The problem: Count every line below that holds "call". Number only.

(Data entries)
^^^^^^^^

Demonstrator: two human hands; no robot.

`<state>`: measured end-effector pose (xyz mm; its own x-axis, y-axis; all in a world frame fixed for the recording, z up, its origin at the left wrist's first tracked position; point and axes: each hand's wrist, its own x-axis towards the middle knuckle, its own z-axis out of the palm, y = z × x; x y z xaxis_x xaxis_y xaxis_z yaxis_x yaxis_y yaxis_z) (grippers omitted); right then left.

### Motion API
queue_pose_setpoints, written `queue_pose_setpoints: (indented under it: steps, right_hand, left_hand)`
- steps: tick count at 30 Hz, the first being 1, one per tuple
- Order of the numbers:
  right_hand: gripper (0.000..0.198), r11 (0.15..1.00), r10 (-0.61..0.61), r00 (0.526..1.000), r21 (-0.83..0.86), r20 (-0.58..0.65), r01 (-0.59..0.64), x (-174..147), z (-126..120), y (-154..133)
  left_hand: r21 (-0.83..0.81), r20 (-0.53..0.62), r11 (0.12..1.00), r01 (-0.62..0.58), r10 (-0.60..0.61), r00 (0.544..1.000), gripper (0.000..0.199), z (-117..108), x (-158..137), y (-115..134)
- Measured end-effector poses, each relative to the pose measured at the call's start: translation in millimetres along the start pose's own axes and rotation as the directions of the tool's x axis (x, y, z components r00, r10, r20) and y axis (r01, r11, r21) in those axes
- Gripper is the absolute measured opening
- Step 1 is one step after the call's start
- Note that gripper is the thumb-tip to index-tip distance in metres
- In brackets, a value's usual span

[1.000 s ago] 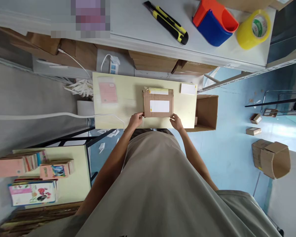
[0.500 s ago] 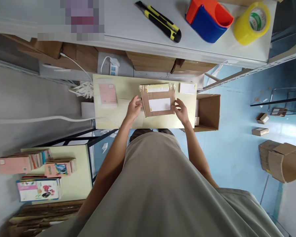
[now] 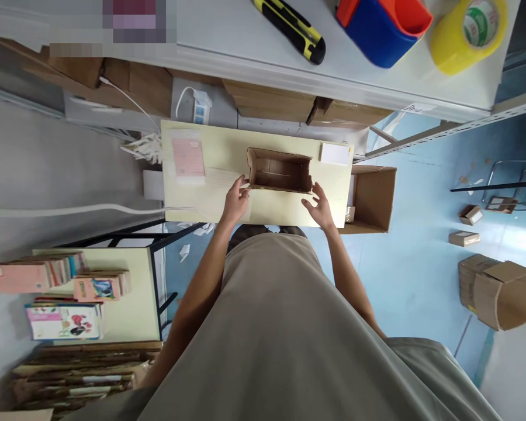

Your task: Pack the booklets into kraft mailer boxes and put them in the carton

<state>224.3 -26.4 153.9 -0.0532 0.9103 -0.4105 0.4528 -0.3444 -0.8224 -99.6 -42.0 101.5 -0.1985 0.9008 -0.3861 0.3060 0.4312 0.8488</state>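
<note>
A small brown cardboard box (image 3: pixel 280 190) rests on the pale yellow table (image 3: pixel 219 137), its open top facing me so that the bare inside shows. At the box's near left corner is my left hand (image 3: pixel 235 202), fingers parted; whether the fingertips touch the cardboard I cannot tell. My right hand (image 3: pixel 319 209) is by the near right corner, thumb and fingers spread with nothing between them. A pink booklet (image 3: pixel 188 156) in clear wrapping lies on the table's left part. At the far right corner sits a small white box (image 3: pixel 335 153).
Above the table runs a grey shelf (image 3: pixel 201 35) bearing a utility knife (image 3: pixel 291 29), a blue and red holder (image 3: pixel 383 32) and a yellow tape roll (image 3: pixel 469 38). An open carton (image 3: pixel 374 199) stands right of the table. Stacked books (image 3: pixel 65 321) are at left.
The box has turned from showing its taped, labelled face to showing its open top. My right hand has come off its side and opened. The view has shifted slightly.
</note>
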Motion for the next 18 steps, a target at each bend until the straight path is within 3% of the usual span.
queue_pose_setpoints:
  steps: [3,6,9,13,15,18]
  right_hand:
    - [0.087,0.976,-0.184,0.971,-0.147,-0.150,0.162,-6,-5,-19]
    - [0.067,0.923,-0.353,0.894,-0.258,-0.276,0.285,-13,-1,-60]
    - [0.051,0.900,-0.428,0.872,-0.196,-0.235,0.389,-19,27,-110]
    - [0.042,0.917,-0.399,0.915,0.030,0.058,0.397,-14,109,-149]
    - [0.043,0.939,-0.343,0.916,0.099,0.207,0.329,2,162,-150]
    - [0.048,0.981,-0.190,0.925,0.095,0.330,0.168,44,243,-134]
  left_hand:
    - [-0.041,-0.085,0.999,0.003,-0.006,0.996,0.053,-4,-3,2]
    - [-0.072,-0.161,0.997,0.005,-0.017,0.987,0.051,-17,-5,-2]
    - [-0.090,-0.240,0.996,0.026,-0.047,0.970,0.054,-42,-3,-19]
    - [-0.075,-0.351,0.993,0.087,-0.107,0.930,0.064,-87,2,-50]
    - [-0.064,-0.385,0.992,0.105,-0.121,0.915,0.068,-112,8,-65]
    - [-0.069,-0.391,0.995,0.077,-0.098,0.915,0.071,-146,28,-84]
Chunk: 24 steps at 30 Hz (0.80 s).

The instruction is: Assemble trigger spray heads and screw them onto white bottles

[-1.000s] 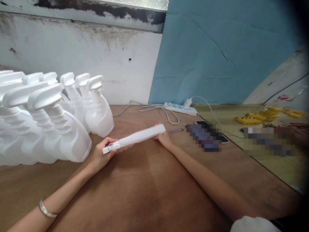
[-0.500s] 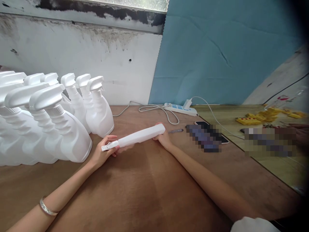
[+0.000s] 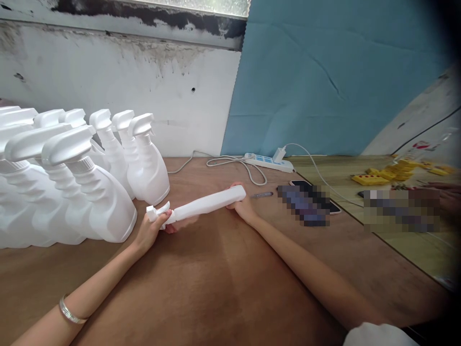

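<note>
A white spray bottle (image 3: 207,203) is held lengthwise above the brown table, its narrow side facing me. My left hand (image 3: 149,233) is closed around its trigger sprayer head (image 3: 155,214) at the neck, thumb across the trigger side. My right hand (image 3: 243,204) grips the bottle's base end, with the fingers partly hidden behind it. To the left of my hands stand several upright white spray bottles (image 3: 108,206) with sprayer heads on, grouped close together.
Behind the hands lie a power strip (image 3: 270,162) with a white cable and a pen (image 3: 262,194). Phones (image 3: 317,197), partly blurred out, rest on the right. Yellow pieces (image 3: 374,179) and another person's hand (image 3: 450,192) are at the far right.
My left hand has turned the sprayer head on the neck, so its trigger now sticks up and to the side. The bottle body and my right hand have hardly moved.
</note>
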Each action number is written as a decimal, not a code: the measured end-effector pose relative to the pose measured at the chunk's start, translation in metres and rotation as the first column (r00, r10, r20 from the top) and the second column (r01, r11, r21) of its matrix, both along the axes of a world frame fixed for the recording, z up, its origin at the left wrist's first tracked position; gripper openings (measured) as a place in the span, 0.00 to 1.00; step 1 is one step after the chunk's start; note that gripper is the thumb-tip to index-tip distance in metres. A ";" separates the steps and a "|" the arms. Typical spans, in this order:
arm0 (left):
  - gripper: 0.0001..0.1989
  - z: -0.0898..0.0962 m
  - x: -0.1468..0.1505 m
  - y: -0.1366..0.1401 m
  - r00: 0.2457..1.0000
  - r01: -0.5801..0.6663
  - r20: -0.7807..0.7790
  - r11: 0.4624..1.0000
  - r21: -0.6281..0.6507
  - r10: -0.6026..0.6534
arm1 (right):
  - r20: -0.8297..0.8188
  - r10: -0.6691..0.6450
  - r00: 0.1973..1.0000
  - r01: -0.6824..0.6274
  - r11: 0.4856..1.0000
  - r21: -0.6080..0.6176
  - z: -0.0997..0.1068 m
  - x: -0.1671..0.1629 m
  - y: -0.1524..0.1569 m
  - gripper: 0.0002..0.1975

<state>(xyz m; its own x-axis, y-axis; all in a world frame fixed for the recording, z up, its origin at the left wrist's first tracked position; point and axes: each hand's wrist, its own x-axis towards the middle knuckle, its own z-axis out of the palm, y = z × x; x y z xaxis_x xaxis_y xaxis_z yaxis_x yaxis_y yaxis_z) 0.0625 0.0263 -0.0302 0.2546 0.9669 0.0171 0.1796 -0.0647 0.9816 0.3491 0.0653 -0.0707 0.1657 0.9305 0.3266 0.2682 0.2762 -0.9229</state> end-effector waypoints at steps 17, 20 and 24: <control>0.12 -0.014 -0.007 0.006 0.976 0.031 -0.219 0.975 0.219 0.018 | -0.045 -0.028 0.999 0.026 0.999 -0.044 0.005 -0.001 0.000 0.20; 0.14 -0.012 -0.008 0.002 0.957 0.046 -0.289 0.966 0.254 0.030 | -0.052 -0.029 0.998 0.026 0.998 -0.051 0.005 -0.001 0.000 0.19; 0.16 -0.009 -0.007 -0.003 0.926 0.074 -0.374 0.947 0.312 0.051 | -0.055 -0.030 0.998 0.027 0.997 -0.068 0.004 0.000 0.001 0.19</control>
<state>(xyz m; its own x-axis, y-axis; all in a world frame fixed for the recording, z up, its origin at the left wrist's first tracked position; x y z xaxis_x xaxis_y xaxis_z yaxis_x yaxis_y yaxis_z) 0.0557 0.0231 -0.0393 0.3135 0.9234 0.2213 0.5253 -0.3628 0.7697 0.3491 0.0667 -0.0668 0.2090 0.9446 0.2530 0.2221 0.2061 -0.9530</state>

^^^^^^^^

Finished task: 2